Im currently applying to my ILR and am desperately searching for answers as Im going to need a decision back ASAP and was very much hoping to select the super priority service. I have compeleted my online application and am now at the payment screen however the only option to select seems to be the standard option. 

Can you remember the process? did you select standard and then were given the option to add on the extra 800 for the super priority at a later stage??


----------



## flammable999 (Feb 22, 2016)

BethBEL said:


> Is this true? I really hope so. Will be logging in at 9am every morning til super priority comes up as an option. Can't find this info anywhere!


That post is very old and advice is now outdated 

Best chance is now 1am exactly.


----------



## OddLion (Jan 9, 2017)

flammable999 said:


> That post is very old and advice is now outdated
> 
> Best chance is now 1am exactly.


Hi Flammable,
Is this 1am based on recent experience? I will be applying for my ILR in a couple months and am trying to figure out what my options will be (I need to travel for family reasons). I wonder why it's 1am and not midnight...
Thanks!


----------



## RCH1 (8 mo ago)

I am having this problem at the moment. Any advise from those who managed to avail Super Priority Service?


----------



## Godwin.B (Jun 27, 2016)

flammable999 said:


> That post is very old and advice is now outdated
> 
> Best chance is now 1am exactly.


Hi Flammable, Thank you for this information. Will try it at 1am tonight..


----------



## Godwin.B (Jun 27, 2016)

Godwin.B said:


> Hi Flammable, Thank you for this information. Will try it at 1am tonight..
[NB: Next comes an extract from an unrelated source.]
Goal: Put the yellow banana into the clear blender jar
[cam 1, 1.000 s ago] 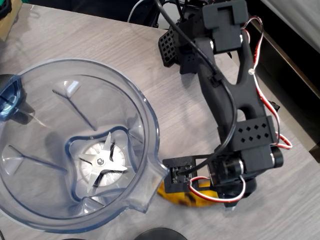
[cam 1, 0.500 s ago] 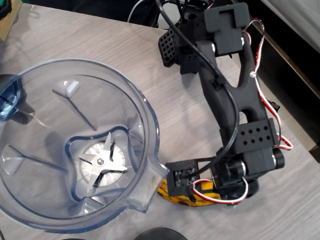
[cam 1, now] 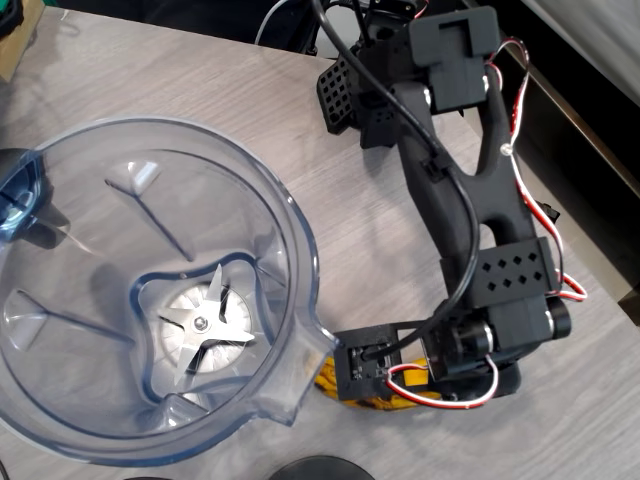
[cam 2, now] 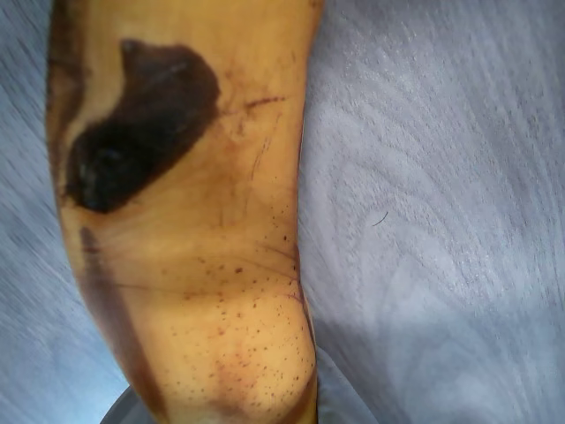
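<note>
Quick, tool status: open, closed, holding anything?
Tool: down over the banana on the table; jaws hidden, so open or closed cannot be told.

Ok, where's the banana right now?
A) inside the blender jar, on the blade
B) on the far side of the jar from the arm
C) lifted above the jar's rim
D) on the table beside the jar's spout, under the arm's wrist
D: in the overhead view the yellow banana lies on the table just past the spout of the clear blender jar, which holds nothing but its blade.
</note>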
Hi Everyone, I refreshed my application at *exactly 1am* this morning and the super priority option came up. I paid immediately!😀
Thank you Flammable for the very useful hint about the time. Very accurate.


----------



## Godwin.B (Jun 27, 2016)

Godwin.B said:


> Hi Everyone, I refreshed my application at *exactly 1am* this morning and the super priority option came up. I paid immediately!😀
> Thank you Flammable for the very useful hint about the time. Very accurate.
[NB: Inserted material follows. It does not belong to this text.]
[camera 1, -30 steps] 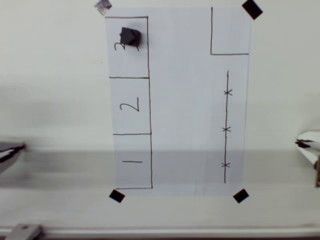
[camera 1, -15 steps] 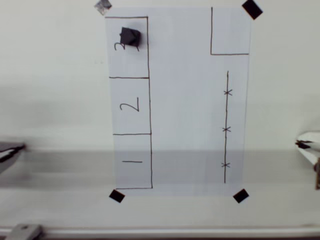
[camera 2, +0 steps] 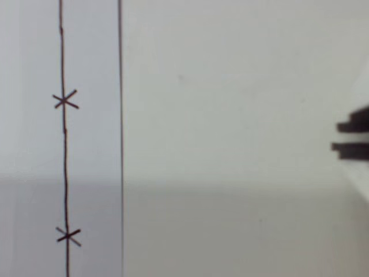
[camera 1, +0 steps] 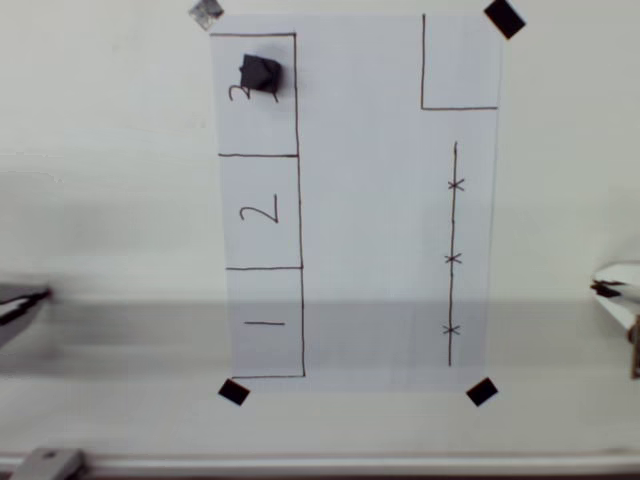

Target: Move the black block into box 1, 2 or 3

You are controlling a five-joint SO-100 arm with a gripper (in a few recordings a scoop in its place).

UKVCAS appointment booked - earliest possible is 28th June @ 08:00.


----------



## Godwin.B (Jun 27, 2016)

RCH1 said:


> I am having this problem at the moment. Any advise from those who managed to avail Super Priority Service?


I refreshed my application at *exactly 01:00* this morning and I got the super priority. You can try this too. Good luck.


----------



## aysima1225 (7 mo ago)

Unfortunately, I didn't know this and just submitted my application as standard service. Is there any way to upgrade and accelerate the processes?


----------



## flammable999 (Feb 22, 2016)

aysima1225 said:


> Unfortunately, I didn't know this and just submitted my application as standard service. Is there any way to upgrade and accelerate the processes?


You cannot upgrade your current application. If you have not attended your biometrics appointment yet, then you can cancel current application and put through another one and choose priority option. However, it may be 6 to 8 weeks until you get refund for your original application.


----------



## aysima1225 (7 mo ago)

flammable999 said:


> You cannot upgrade your current application. If you have not attended your biometrics appointment yet, then you can cancel current application and put through another one and choose priority option. However, it may be 6 to 8 weeks until you get refund for your original application.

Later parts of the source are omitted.